Four stages: Search (query suppliers in parallel), Price-and-rules (verify offer is still bookable with fare rules), Book (create PNR/Order), Ticket (issue against PNR/Order, charge payment). Post-ticketing servicing follows.

Q6. What is the typical latency budget?

Search across 5-15 suppliers: under 800ms p95. Price-and-rules: 200-400ms. Book: 400-800ms. Ticket: 400-1500ms. Full checkout with payment: under 3 seconds.

Q7. How long does flight API integration take?

Aggregator: 2-6 weeks. Direct GDS: 4-12 weeks per GDS. Direct NDC: 6-14 weeks per carrier. On adivaha: 1-3 weeks because connectors are pre-built and centrally maintained.

Q8. Can I mix GDS and NDC in the same search results?

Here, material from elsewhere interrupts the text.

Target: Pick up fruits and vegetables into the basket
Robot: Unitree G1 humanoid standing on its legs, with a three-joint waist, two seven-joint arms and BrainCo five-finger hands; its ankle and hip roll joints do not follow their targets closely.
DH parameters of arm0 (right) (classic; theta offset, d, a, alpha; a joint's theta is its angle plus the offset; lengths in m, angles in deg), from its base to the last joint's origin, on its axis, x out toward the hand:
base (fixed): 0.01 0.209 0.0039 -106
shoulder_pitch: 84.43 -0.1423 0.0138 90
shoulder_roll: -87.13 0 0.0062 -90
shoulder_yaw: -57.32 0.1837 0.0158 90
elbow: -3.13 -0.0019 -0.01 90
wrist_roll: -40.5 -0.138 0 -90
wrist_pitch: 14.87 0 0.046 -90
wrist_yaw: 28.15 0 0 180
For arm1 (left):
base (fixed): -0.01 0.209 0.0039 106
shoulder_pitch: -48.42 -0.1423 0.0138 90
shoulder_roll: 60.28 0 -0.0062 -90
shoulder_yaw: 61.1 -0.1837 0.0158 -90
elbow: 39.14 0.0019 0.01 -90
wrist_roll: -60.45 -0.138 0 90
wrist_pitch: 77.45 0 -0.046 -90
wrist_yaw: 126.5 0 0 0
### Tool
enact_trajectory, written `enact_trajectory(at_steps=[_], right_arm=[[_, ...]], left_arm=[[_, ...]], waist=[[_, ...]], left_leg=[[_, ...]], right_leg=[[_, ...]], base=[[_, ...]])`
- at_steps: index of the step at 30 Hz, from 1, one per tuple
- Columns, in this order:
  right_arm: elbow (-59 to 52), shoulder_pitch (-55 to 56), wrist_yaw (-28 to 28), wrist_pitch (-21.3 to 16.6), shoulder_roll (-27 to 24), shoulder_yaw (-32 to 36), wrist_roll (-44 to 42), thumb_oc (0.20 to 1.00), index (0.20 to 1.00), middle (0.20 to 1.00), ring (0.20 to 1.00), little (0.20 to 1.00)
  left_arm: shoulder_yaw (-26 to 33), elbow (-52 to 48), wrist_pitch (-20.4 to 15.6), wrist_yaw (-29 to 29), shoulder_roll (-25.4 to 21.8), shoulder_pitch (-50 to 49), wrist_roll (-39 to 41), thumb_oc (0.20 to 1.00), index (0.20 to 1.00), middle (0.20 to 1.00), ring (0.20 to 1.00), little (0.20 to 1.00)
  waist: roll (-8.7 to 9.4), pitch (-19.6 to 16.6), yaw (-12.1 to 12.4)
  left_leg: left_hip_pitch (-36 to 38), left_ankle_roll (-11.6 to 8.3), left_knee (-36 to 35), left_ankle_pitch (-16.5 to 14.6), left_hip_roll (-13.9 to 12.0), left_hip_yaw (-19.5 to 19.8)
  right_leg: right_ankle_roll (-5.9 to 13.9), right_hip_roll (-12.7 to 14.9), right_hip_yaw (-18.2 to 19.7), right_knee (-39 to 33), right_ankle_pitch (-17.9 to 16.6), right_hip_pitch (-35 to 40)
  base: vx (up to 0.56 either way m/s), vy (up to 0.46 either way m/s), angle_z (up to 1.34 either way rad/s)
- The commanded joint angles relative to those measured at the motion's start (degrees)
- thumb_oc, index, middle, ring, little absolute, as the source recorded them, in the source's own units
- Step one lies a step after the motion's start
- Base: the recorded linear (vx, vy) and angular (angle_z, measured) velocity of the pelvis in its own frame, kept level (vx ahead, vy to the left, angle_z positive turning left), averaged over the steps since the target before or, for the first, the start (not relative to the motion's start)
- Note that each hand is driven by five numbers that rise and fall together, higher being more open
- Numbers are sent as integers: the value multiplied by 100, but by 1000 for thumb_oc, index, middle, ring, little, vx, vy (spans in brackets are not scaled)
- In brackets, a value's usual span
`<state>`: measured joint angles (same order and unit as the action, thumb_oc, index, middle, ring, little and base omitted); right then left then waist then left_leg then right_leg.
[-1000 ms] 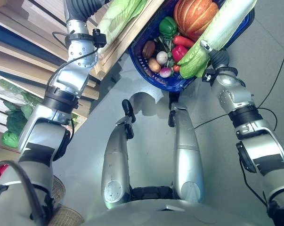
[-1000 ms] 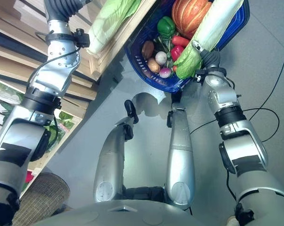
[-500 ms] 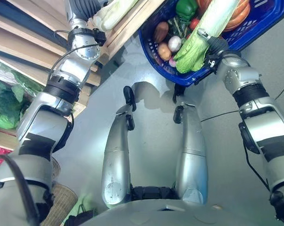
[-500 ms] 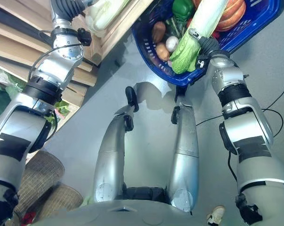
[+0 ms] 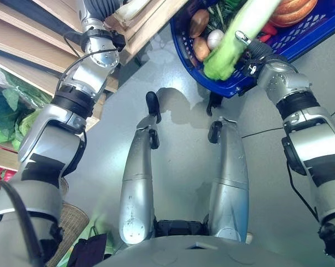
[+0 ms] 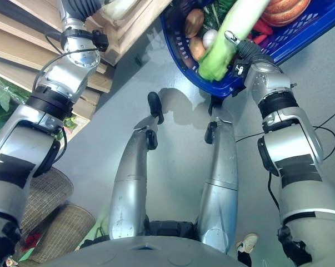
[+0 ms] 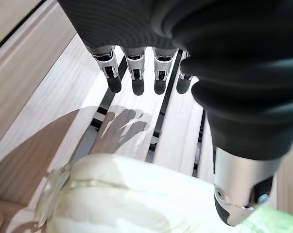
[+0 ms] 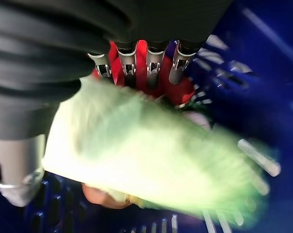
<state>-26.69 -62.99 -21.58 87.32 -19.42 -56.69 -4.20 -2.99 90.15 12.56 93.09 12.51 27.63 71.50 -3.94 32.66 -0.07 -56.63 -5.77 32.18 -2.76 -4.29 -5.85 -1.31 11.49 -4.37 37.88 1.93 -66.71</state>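
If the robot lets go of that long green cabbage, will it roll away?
Probably not: the long green cabbage hangs over the blue basket, so it would likely land on the vegetables there. It looks leafy and light. The right hand reaches over it.

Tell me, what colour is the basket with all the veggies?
Blue: the basket shows best in the right eye view.

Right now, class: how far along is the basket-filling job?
Done: the blue basket already holds a pumpkin and smaller vegetables. In hand: the right hand carries a long green cabbage over the basket. Left: a pale cabbage lies on the wooden shelf under the open left hand.
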Motion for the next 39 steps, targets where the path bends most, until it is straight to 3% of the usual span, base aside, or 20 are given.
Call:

Yes. Results merge with clear labeling. Behind the scenes, PNRs (GDS) and Orders (NDC) are serviced through different APIs; the platform routes correctly.

Q9. What payment patterns work for flight bookings?

Card via your gateway with IATA-issued tickets (requires IATA accreditation), card via consolidator that issues on its IATA, or pay-direct-to-airline for LCC carriers.

Q10. What ancillaries can I sell through the Flight API?

Through NDC/LCC content: seats, baggage, meals, lounge access, fast-track security, priority boarding, WiFi, branded fares, carbon offset, insurance. GDS offers fewer ancillaries.